IT IS HIGHLY likely that somewhere within the impenetrable mass of nepotism that is the Saudi Arabian government, someone is on the verge of losing their job. For years Saudi Arabia has been the world’s most powerful exporter of oil – moving 8 865 000 barrels per day in 2014 – and effectively controlling OPEC, the oil-producing trade bloc set up in the 60s to counter Western market dominance. Therefore, it may come as a surprise that the Saudis are consciously responsible for causing the recent slump in oil prices, that has seen the value of a barrel dip from $107 to a mere $44. When an American shale boom saw the market flood with American shale in early 2014, the poorer OPEC countries petitioned to cut OPEC production in order to stabilise the market. Their pleas were universally rejected by the Saudi government.
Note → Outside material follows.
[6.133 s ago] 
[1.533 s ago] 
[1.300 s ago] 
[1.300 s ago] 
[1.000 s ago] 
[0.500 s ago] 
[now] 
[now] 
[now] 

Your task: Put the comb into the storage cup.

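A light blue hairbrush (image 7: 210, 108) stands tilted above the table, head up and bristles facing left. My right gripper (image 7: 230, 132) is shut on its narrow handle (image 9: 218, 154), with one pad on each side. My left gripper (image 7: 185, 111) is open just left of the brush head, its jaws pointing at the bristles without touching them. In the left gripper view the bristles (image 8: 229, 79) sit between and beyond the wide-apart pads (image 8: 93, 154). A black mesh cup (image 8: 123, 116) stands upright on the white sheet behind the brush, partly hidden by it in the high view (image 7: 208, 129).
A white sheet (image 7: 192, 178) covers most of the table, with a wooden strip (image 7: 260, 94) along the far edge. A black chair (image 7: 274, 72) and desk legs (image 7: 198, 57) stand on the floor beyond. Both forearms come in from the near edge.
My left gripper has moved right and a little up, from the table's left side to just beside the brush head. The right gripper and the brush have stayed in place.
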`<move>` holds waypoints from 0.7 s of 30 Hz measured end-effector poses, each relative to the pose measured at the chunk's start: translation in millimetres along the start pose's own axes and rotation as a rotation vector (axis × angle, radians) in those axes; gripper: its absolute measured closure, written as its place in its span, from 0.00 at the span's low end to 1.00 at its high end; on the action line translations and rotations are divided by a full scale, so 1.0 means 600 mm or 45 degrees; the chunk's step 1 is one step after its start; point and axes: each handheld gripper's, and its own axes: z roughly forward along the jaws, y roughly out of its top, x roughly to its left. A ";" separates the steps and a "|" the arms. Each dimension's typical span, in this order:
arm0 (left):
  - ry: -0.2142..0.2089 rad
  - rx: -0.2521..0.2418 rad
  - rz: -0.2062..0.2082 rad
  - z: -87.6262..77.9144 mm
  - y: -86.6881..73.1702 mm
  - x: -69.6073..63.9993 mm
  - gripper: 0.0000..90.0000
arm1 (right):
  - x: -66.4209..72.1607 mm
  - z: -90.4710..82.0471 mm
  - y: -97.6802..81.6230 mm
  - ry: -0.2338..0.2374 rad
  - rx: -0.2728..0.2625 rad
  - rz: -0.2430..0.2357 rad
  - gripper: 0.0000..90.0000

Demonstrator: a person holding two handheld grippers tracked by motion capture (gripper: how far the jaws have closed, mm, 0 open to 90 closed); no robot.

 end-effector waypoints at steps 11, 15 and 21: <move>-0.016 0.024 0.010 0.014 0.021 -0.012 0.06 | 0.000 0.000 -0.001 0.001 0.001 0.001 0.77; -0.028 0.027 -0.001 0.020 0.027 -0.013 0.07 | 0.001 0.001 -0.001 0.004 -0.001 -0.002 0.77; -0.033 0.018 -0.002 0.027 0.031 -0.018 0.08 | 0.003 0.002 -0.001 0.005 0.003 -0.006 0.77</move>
Instead oil minister Ali al-Naimi opted to drive up Saudi production so that OPEC began exceeding their annual targets. The idea was to severely devalue the oil market in order to bankrupt American shale producers, maintaining OPEC dominance, while relying on their notorious wealth to ride the fiscal storm. Aware of the House of Saud’s fabulous riches, most financial observers nodded along.
But the mood has changed. The Saudis are now paying for their hubris in hard cash. Their folly has had drastic implications for the Saudi economy at a time when the desert nation’s finances are already over-stretched. In order to secure his place on the throne, King Salman meted out huge bonuses to public officials when he ascended to the crown earlier this year, on top of a vast recent increase in military spending.
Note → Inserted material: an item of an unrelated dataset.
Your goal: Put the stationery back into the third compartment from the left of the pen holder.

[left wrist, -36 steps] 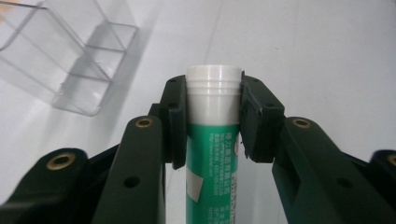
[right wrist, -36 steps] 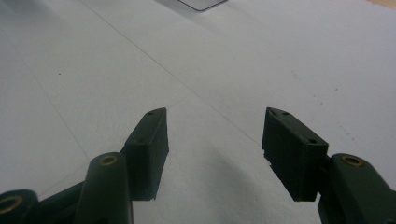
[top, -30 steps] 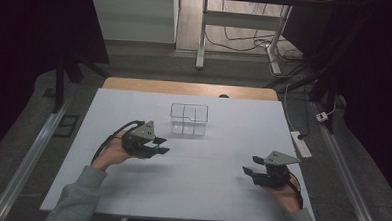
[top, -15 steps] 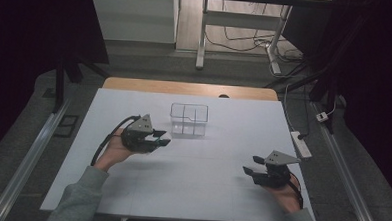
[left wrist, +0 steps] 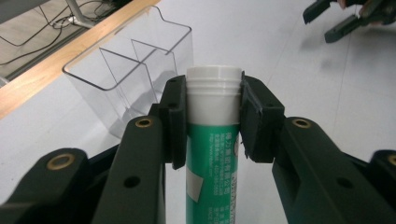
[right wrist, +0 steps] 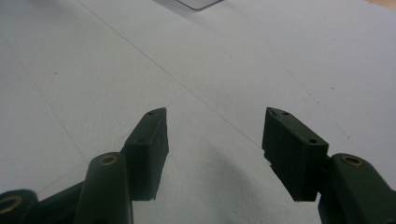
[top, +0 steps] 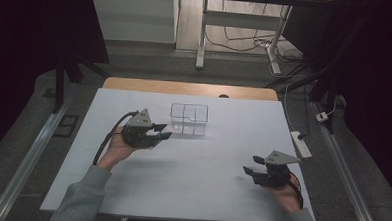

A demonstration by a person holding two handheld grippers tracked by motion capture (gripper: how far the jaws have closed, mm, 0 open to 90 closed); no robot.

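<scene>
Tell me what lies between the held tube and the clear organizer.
Nothing: in the left gripper view, bare white table separates the green tube, clamped in the left hand-held gripper, from the clear organizer.

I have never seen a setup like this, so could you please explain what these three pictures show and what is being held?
A person sits at a white table and holds a hand-operated gripper, a pair of black jaws, in each hand. The high view looks down from above the person's side. It shows the left gripper near a clear plastic box with compartments, and the right gripper lower down on the other side. The other two pictures come from small cameras riding on the grippers, looking along their jaws. In the left gripper view, the jaws are shut on a green tube with a white cap, just below that cap, and the clear box stands behind it. In the right gripper view, the jaws stand open with nothing between them, above the bare table.
</scene>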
Currently engaged in expensive bombing campaigns against IS and Yemen, the Saudi defense budget has expanded 17 per cent in the last couple of years, bringing it up to a massive 10 per cent of GDP. Collectively this leaves Saudi with a hefty list of receipts which are costing the country an astonishing $82bn per year. That’s nearly twice the GDP of Serbia; quite a hit for a country that is used to running surpluses. The royal family are even reported to be considering foreign loans.
King Salman will not be hitting the panic button quite yet – Saudi Arabia still has foreign currency reserves of $660 billion – but he will be unwilling to deplete the massive financial supplies that he was left by his predecessor over what is effectively misplaced pride. America has also felt the heat, its shale producers decrying OPEC, but out of these two oil-producing ‘allies’ the House of Saud is looking far more likely to blink first, and heads will probably roll when they do.